Başbakan Yıldırım, öğrencilere üniversiteyi bitirmeden yabancı dil öğrenmeleri tavsiyesinde bulundu.
Üniversitenin ardından yabancı dil öğrenmenin zor olduğunu anlatan Yıldırım, Türkiye’nin önde gelen üniversitesinden mezun olanların ülke dışına çıktıklarında yabancı dillerinin olmadığını gördüklerini aktardı.
“Terörün doğusu, batısı olmaz”
Yıldırım, şöyle devam etti:
“Maalesef Türkiye bölgede en fazla yük alan, en fazla bedel ödeyen ülke olmasına rağmen acımasızca da eleştirilen bir ülke.
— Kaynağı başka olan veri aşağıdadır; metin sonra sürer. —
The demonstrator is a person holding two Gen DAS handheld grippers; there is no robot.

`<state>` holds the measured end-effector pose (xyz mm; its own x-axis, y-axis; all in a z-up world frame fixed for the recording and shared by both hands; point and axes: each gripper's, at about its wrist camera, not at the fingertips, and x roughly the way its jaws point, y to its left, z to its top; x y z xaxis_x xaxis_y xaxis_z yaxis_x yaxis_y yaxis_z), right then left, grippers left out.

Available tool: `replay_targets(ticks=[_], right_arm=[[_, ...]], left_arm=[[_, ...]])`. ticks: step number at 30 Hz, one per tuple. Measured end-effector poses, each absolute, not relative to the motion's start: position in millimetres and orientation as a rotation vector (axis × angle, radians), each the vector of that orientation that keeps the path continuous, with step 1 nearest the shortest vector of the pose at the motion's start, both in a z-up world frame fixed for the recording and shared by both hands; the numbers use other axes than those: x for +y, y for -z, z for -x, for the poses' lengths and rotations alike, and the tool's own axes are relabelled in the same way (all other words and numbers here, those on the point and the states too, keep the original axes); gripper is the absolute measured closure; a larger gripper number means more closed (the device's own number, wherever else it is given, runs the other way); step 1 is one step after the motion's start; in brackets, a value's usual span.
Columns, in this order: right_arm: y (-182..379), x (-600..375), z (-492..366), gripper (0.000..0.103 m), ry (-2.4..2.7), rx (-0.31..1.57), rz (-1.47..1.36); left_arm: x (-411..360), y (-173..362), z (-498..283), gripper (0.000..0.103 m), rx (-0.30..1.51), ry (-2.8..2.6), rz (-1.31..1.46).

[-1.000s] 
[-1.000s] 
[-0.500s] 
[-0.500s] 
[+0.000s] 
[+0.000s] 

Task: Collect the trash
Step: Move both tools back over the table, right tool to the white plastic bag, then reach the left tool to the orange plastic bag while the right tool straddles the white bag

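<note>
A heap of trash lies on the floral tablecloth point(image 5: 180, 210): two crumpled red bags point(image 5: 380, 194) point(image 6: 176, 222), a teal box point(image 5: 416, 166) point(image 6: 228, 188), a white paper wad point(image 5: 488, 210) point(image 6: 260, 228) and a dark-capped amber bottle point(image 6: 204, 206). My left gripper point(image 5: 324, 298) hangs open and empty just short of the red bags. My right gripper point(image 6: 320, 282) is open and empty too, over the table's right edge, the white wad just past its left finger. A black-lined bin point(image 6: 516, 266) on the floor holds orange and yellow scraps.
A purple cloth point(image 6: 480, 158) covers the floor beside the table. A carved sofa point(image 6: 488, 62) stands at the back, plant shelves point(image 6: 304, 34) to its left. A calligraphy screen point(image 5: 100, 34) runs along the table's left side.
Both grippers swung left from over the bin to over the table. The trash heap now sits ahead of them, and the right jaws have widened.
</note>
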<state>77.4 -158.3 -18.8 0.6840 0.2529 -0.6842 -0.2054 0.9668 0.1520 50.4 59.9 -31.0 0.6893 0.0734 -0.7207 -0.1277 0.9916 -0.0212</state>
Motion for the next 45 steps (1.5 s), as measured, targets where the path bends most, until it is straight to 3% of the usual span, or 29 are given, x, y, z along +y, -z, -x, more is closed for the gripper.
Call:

Kim tarafından? Hiç burada zerre kadar yük almayan, sorumluluk almayan, hiçbir bedel ödemeyenler bol bol Türkiye’yi eleştiriyorlar. İşte Fırat Kalkanı Harekatı’nı eleştiriyorlar, Zeytin Dalı’nı eleştiriyorlar. Niye eleştiriyorlar? Çünkü onların terör örgütüyle güzel ilişkileri var. Bilgi kaynakları terör örgütü. PKK/YPG/PYD vesaire. Bunlarla gayet güzel bir çalışma içerisindeler. Gönüllü bunların propagandalarını üstlenmiş vaziyetteler. Bölgede istikrarı getirmek, barışı getirmenin yolu terör örgütleriyle iş tutmaktan mı geçiyor? Böyle bir ciddiyetsizlik olur mu? Ama Türkiye bunu da yaşadı. Baktılar ki hiç bu konuda zerre kadar taviz yok. İşin ucunda memleket meselesi olursa, güvenlik olursa, hudut güvenliği olursa, vatandaşın can ve mal güvenliği olursa gerisi teferruat. Arkasında şu ülke vardır, bu ülke vardır, bizim için hiç fark etmez. Efendim Fırat’ın batısında durun, doğusuna geçmeyin. Böyle bir şey yok. Terörün doğusu, batısı olmaz. Terör bu topraklardan kökü kazınıncaya kadar, bir daha gelmeyinceye kadar bizim için hedeftir. Gereken neyse onu da yapacağız. Kim varsa arkasında bildiğini yanına koymasın. Bu kadar açık.”
‘Yükü biz çekiyoruz’
Başbakan Yıldırım, Suriye’de 10 milyondan fazla insanın ülkesini terk etmek zorunda kaldığını aktardı.
Türkiye’nin son 7 yıldır 3,5 milyon insanı misafir ettiğine dikkati çeken Yıldırım, “Yükü biz çekiyoruz. Onun için bölgede bir söz söylenecekse bölgenin geleceğine karar verilecekse burada en önce sözü söyleyecek, kararın arkasında olacak ülke Türkiye’dir.” ifadesini kullandı.
Yıldırım, “Türkiye, iki tane süper gücün arasından girdi devreye, ‘Ben de buradayım kardeşim’ dedi. ‘Bana rağmen burada hesap, kitap yapamazsınız, gelecek planları kuramazsınız.’ Fırat Kalkanı, Zeytin Dalı budur. Bundan sonra hiç kimse Türkiye’ye rağmen bu bölgenin dizaynını ve geleceğini planlayamaz.” değerlendirmesinde bulundu.